As a dad, you drive two hours to cut down a real, live Christmas tree. And back. You dig deep in the garage and pull out box after box of house and tree ornaments and lights, creaky wrapping material saved from past years and aged Christmas card envelopes with all those addresses you'll need.
You put the tree up in its stand. Hose it down and the next day lug it into the front room. Decorate the house and tree. Get up on the ladder to hang the lights. Find out you've a strand too many when a fuse blows. Replace it twice before relenting and unplugging that last group of lights. Hey, no one can tell during the day, and at night the house just looks a little thinner, that's all. So what!
Drag Christmas gift lists out of the older kids. Buy cards. Spend a few hours signing, sealing and sending them. Shopping. Wrapping. Assembling a bike or weight set while trying not to curse out the unintelligible instructions and wake the entire household. Getting to bed at, like, five. If you're lucky.
The additional obligations as a spouse and child yourself. Driving over to take down Mom's ornament boxes. Driving back for the one you didn't see in the back of the closet. Driving back to return the empty boxes to the shelf. Driving back after Christmas to get the empties down again. Driving back to put the filled boxes up, promising next year not to miss that one you always seem to miss. Lots of luck.
As a husband, trying to decipher the mysterious signals your wife gives you as to what she really wants. It's like going to Vegas. You read everything you can about, say, craps. Then you simply roll the dice. Most of the time you lose a little, but it's usually neither a disaster nor a triumph. Nor is it ever really satisfying.
Yet, after all of it, here you are on Boxing Day, with no further obligation but to clean up. The work, for the most part, is done. Our NFL brothers, on the other hand, still have a few licks to give and receive in their chosen profession.
For the Chiefs, the Bengals remain. Both teams are in revival mode, although Kansas City's recent history has been far superior. The problem, of course, is that the decision as to whether the Chiefs' season ends next weekend is not in their hands.
It's with the Steelers. And the Lions. And the Broncos. And the Chargers. In other words, it's very much like winning in Vegas. Possible, but the odds are very long.

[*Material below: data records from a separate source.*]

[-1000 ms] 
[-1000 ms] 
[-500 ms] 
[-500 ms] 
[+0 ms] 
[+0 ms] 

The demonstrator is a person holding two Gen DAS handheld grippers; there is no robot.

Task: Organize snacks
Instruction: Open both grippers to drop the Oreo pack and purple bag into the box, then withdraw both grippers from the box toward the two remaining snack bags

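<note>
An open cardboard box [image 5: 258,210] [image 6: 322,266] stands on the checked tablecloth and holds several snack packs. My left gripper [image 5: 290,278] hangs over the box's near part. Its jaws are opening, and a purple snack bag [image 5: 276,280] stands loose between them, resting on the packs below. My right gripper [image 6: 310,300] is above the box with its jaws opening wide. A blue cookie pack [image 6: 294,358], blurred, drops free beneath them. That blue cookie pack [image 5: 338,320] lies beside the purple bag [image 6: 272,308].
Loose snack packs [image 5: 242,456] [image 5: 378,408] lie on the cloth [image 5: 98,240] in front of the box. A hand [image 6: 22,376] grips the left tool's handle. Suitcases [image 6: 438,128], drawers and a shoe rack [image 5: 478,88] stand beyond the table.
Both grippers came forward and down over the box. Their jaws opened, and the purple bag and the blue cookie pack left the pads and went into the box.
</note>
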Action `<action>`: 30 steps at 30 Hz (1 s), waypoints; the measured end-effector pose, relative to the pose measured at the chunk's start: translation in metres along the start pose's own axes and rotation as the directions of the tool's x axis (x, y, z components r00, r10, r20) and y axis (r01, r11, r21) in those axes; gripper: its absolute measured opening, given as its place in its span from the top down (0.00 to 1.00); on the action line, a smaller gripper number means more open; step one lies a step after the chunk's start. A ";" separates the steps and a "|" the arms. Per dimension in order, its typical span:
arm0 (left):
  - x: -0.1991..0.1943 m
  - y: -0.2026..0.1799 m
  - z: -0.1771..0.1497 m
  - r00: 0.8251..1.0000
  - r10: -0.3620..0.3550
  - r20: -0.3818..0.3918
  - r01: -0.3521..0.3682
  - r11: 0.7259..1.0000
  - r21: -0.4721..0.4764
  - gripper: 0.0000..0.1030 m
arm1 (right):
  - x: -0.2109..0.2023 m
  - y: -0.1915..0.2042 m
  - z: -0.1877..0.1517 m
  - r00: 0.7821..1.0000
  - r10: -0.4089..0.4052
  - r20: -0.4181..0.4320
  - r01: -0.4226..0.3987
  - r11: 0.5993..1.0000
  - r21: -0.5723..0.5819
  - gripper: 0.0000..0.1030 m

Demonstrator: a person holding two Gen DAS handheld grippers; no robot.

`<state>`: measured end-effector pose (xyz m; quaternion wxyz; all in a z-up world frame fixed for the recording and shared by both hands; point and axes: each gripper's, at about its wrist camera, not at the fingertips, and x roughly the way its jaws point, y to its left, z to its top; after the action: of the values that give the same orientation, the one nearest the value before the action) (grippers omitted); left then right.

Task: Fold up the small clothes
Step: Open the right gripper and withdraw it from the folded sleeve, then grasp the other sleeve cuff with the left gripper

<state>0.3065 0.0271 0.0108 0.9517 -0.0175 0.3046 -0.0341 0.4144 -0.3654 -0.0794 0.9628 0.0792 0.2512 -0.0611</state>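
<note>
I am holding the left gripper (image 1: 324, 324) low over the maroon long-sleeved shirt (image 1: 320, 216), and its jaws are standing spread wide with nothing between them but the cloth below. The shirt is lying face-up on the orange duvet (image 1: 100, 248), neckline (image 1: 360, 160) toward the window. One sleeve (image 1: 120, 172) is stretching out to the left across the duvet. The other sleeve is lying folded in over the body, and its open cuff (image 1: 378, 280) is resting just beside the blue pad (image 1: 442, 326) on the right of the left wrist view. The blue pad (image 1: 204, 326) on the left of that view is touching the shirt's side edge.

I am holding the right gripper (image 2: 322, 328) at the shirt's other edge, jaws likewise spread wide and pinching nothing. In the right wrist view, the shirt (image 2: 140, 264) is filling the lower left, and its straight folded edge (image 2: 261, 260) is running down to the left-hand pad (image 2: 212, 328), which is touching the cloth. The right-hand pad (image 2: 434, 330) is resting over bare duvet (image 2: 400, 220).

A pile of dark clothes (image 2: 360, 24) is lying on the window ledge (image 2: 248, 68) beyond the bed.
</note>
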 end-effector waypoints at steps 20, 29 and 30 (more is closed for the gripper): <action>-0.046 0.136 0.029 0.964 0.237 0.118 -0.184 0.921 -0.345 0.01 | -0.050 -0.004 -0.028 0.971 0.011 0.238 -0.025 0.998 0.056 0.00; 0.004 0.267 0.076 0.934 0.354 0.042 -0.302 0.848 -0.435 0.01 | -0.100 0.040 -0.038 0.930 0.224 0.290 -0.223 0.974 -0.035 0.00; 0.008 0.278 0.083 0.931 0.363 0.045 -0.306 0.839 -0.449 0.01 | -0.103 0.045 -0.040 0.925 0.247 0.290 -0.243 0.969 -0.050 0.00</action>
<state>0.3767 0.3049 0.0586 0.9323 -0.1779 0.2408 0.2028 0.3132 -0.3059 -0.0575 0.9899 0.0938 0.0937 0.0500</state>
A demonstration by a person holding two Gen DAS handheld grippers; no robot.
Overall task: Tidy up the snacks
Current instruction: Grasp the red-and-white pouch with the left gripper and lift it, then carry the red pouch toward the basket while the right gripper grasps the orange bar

So, while still pulling for the miracle to propel this very capable and often extremely exciting K.C. team into the playoffs, I don't think it's out of line to ask Santa for a couple of extra gifts. I notice he's wearing red. Good sign.
A Chiefs win. (I'd bet money on this one.)
A Chargers loss. (None of my cash on the table, yet Shanahan's never seemed like the kind of guy to ever mail in a game.)
A Steelers loss. (Two chances – slim and fat. Yet, still chances, right? Maybe the Lions will hire their new coach this week and get the troops all fired up. Um, what were those chances?)
Another Larry Johnson day at the office. (160-170 yards rushing, 35 receiving, 2-3 touchdowns.)
A palette of tissues for Dick Vermeil, especially if the Chiefs win. (Make sure it's the good stuff, not the cheap brand. A grown man sobbing plus lint all over his face would be too much to bear.)
A consistent, powerful day from Trent Green. (With a veteran's focus on every pass. Every one, Trent.)
Willie Roaf just rollin' along. (Larry and Trent, take this guy to dinner, lunch, breakfast, whatever he wants. Oh, yeah, don't forget to bring the American Express card – the one with no limit.)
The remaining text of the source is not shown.